## Exercise prompt
Would you copy the lines below exactly and omit the images?

## Given data
=-=-=-=-=

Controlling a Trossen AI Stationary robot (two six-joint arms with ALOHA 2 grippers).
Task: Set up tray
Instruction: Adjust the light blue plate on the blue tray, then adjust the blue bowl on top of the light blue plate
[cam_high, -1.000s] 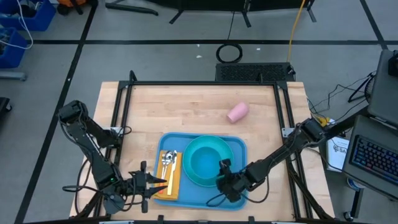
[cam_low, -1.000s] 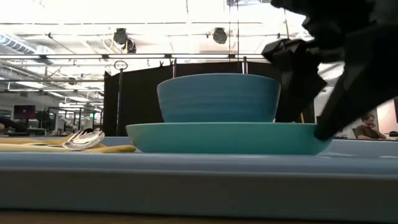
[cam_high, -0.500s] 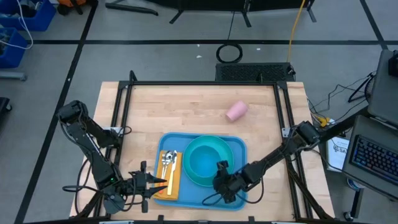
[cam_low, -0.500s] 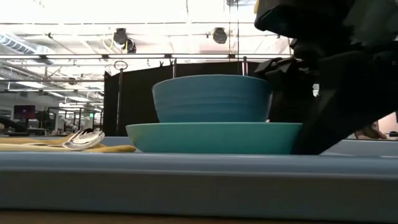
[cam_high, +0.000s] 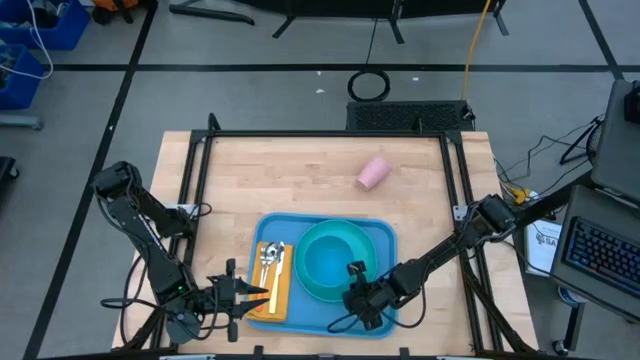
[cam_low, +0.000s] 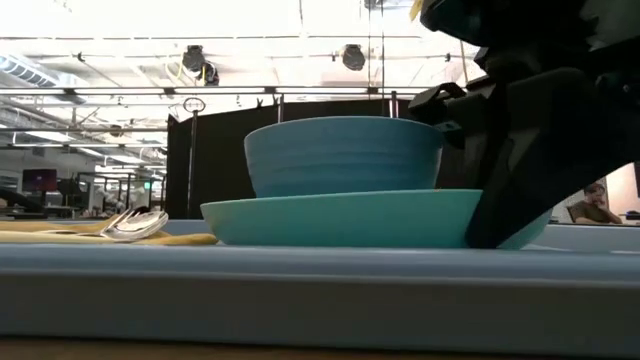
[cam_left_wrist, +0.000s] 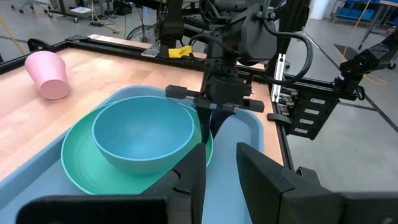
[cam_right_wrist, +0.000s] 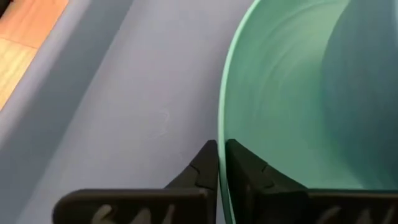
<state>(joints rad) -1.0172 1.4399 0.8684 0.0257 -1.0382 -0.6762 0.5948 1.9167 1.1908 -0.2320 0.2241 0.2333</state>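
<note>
Pink cup (cam_high: 373, 172) beyond tray (cam_high: 385, 240), (lying sideways)

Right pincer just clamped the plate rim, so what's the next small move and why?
Probably a small slide of the plate across the tray: the right pincer is shut on its rim, which looks slightly raised in the low view, with the bowl riding on it, so keep it level.

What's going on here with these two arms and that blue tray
The right gripper has closed on the rim of the plate, which carries a bowl on the tray. In the low view the plate's gripped side sits slightly raised. The left gripper waits by the tray's left edge, near the napkin with cutlery. A pink cup lies on the table.
</note>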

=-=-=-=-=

## Answer below
Controlling a Trossen AI Stationary robot (two six-joint arms with ALOHA 2 grippers).
Task: Set up tray
Instruction: Adjust the light blue plate on the blue tray, then adjust the blue bowl on top of the light blue plate
[cam_high, -1.000s] 
[cam_low, -1.000s] 
[cam_high, -0.500s] 
[cam_low, -0.500s] 
[cam_high, +0.000s] 
[cam_low, +0.000s] 
[cam_left_wrist, +0.000s] 
[cam_right_wrist, +0.000s] 
<state>(joints rad) -1.0172 1.4399 0.8684 0.0257 -1.0382 -0.6762 0.5948 1.9167 1.1908 -0.2320 0.2241 0.2333</state>
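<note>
Pink cup (cam_high: 373, 172) beyond tray (cam_high: 385, 240), (lying sideways)

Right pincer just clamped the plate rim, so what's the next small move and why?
Probably a small slide of the plate across the tray: the right pincer is shut on its rim, which looks slightly raised in the low view, with the bowl riding on it, so keep it level.

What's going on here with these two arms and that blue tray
The right gripper has closed on the rim of the plate, which carries a bowl on the tray. In the low view the plate's gripped side sits slightly raised. The left gripper waits by the tray's left edge, near the napkin with cutlery. A pink cup lies on the table.
</note>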

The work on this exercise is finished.